The training program for shelter cats works to increase feline adoption rates as well as educate the shelter staff and volunteers on how to implement it.
Jackson Galaxy – star of the television show “My Cat from Hell” on the Animal Planet network – developed Cat Pawsitive Pro with a team of feline behavior experts. Highlights of the program include:
- Improving cat “adoptability” and feline social skills, particularly for shy or fearful cats and long-term shelter residents.
- Enriching day-to-day life for cats in shelters with physical and mental activity.
- Promoting the human-cat bond.
- Teaching and empowering animal shelter staff and volunteers.
The program can help a shy cat learn to feel comfortable coming up to the front of the cage to meet an adopter, a feisty cat learn to play nice, and an outgoing kitty learn to give an endearing “high five” to his visitors to seal an adoption deal.
For years, the humane society has focused on socializing dogs to make them more adoptable. It was believed that cats were basically untrainable.

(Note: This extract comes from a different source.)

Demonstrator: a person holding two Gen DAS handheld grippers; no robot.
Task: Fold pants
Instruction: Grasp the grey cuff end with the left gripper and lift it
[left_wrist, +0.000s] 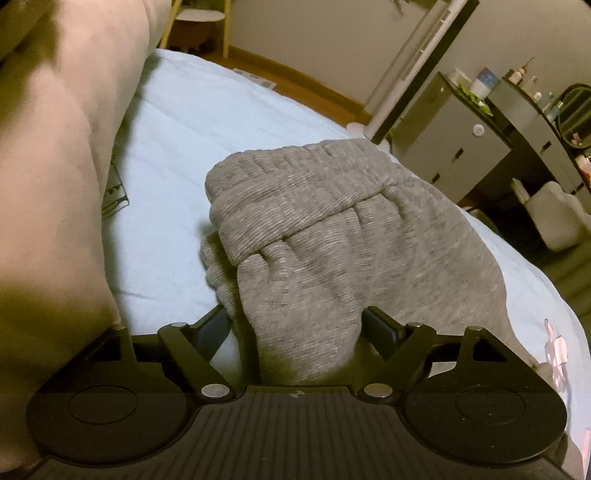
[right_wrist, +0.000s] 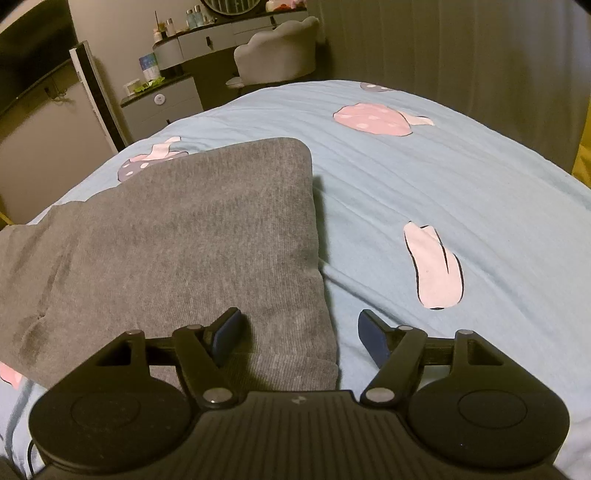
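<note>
The grey knit pants (left_wrist: 343, 236) lie folded on the light blue bedspread (left_wrist: 184, 122). In the left wrist view the gathered waistband end bulges up between the fingers of my left gripper (left_wrist: 299, 325). The fingers stand wide apart around the cloth, which hides the fingertips. In the right wrist view the pants (right_wrist: 177, 236) lie flat as a folded rectangle. My right gripper (right_wrist: 301, 328) is open, low over the pants' near right edge. Its left finger (right_wrist: 227, 330) is over the cloth and its right finger (right_wrist: 373, 332) over the bedspread (right_wrist: 424, 177).
A beige pillow or cushion (left_wrist: 55, 155) rises at the left in the left wrist view. Past the bed's edge stand a grey cabinet (right_wrist: 162, 99), a dresser with bottles (right_wrist: 207, 33), a pale chair (right_wrist: 277, 51) and a tall white panel (right_wrist: 96, 96).
</note>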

But the Pawsitive program is proving the opposite.
The first felines to get the training at Wood County Humane Society were two orange tabbies named Stapleton and Upchurch. They were selected because they had been at the humane society the longest and were having a tough time trusting people.
By using only the positive stimulus of edible treats and the noise of clickers, the cats were trained to gradually became less fearful, and stop cowering in their kennels. Before long, they were approaching people, and giving “high-fives” with their front paws in exchange for treats.
Though the older cats still aren’t like bouncy kittens, they did become more “adorable” and adoptable, Smith said.
Being trained now are Chunkie and Asia. Chunkie, who used to spend the bulk of his day glaring at those passing his kennel, has learned to relax around people, to give high-fives and even head-bumps.
Asia, who doesn’t like to be picked up, is still working on just approaching people.
“She’s been a tricky one,” Smith said.
The Pawsitive program also benefits the cats by reducing boredom at the shelter, said Andrea Szymkowiak, Wood County Humane Society public relations chairperson.
“It helps enrich their mental activity. It calms them down a bit,” she said.
The cats are given more social activities, have easy listening music pumped into the room, and even have volunteer readers share books with them. “All so they have a better chance of being adopted,” Szymkowiak said.
Wood County Humane Society was one of six shelters selected for the Pawsitive training.
“It’s a great opportunity, a great program,” Szymkowiak said.